» Problem to work on:
Once the pictures are set aside, repeat all of the data below exactly.

◇ ◇ ◇ ◇ ◇ ◇ ◇

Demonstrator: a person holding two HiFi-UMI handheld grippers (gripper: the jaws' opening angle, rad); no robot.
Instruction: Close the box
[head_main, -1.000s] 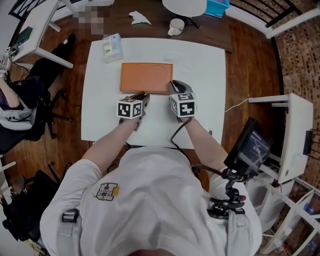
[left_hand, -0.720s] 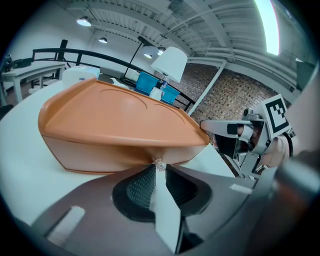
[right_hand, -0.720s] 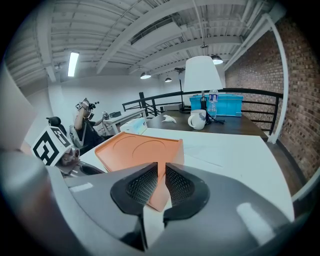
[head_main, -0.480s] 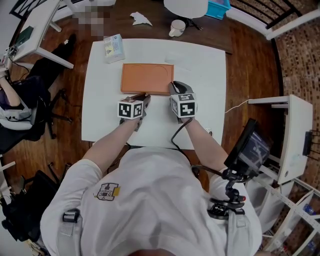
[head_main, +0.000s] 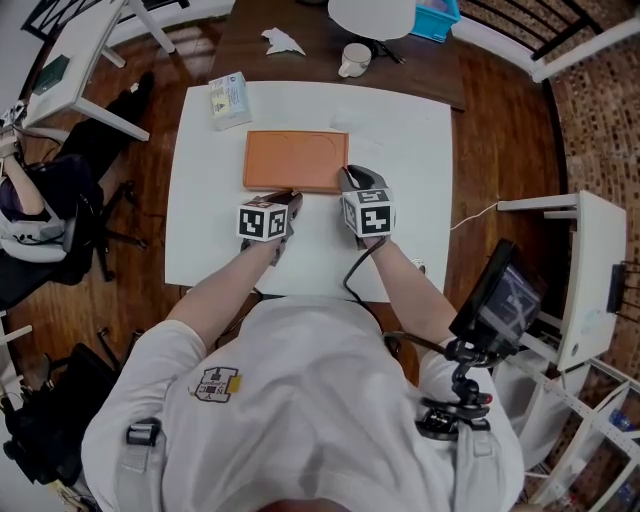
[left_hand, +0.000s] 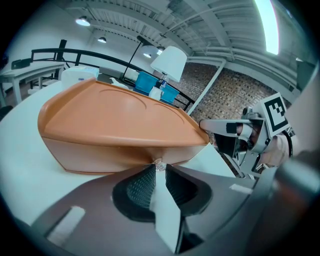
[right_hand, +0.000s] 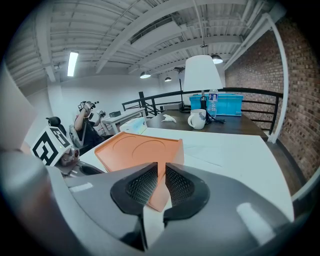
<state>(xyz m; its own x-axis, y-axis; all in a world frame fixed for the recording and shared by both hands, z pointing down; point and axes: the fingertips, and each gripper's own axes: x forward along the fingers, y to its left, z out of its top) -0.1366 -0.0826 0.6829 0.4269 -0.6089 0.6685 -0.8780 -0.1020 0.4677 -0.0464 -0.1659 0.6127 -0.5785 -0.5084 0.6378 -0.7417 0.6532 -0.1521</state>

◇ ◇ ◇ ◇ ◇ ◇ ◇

» Solution to this problem:
Demonstrator: a person holding two HiFi-UMI handheld grippers (gripper: the jaws' opening angle, rad); no robot.
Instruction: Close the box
[head_main, -1.000s] 
[left_hand, -0.720s] 
[right_hand, -0.720s] 
[head_main, -0.480s] 
[head_main, +0.000s] 
[left_hand, +0.000s] 
[right_hand, +0.000s] 
<state>(xyz m; its own x-axis, y-axis; all in a world frame fixed for the recording and shared by both hands, z pointing down; point and axes: the fingertips, and each gripper's own axes: x forward along the fingers, y to its left, z out of its top) -0.1366 -0.0826 0.6829 0.4269 -0.6089 0.6685 -0.8780 -0.1020 0.4677 -0.0464 -0.1659 0.6127 -0.5785 -0.5084 0.6378 -0.7417 0.6532 -0.1521</state>

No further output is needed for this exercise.